[Collected material Boundary: Start]

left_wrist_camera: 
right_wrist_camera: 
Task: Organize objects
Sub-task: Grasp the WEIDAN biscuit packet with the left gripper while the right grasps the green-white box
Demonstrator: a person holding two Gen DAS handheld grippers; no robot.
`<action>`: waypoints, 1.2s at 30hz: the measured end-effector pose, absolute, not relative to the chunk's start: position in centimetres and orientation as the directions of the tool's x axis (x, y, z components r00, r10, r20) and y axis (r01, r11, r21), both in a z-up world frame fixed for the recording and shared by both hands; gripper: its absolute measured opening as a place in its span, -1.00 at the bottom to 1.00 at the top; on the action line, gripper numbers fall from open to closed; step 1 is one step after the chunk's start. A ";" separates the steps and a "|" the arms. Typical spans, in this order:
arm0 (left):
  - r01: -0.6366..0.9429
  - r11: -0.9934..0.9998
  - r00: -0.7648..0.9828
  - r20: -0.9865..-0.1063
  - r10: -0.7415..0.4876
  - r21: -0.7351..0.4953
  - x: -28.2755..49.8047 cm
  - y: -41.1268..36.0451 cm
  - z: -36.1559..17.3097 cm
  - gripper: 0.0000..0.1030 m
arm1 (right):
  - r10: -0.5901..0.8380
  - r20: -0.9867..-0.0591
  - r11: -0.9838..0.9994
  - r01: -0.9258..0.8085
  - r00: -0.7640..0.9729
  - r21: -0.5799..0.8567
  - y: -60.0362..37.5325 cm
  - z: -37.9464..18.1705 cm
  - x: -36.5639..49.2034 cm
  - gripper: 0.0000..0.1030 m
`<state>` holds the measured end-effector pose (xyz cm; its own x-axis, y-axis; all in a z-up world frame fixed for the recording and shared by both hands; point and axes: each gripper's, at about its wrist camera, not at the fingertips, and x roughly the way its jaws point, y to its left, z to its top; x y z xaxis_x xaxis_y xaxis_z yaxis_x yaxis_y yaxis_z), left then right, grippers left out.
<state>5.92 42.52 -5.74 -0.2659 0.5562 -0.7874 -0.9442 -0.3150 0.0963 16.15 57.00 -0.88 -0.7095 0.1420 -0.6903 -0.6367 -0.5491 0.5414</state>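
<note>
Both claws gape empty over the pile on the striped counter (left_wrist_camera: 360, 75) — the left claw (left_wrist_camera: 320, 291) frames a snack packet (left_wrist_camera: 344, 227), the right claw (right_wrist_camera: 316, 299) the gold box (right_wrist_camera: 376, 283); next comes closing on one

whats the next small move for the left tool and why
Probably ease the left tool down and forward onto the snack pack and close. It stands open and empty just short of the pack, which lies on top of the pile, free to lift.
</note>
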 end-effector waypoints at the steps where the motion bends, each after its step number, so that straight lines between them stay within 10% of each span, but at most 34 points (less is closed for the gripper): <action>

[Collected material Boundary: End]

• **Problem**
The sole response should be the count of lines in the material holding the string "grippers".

• **Exercise result**
2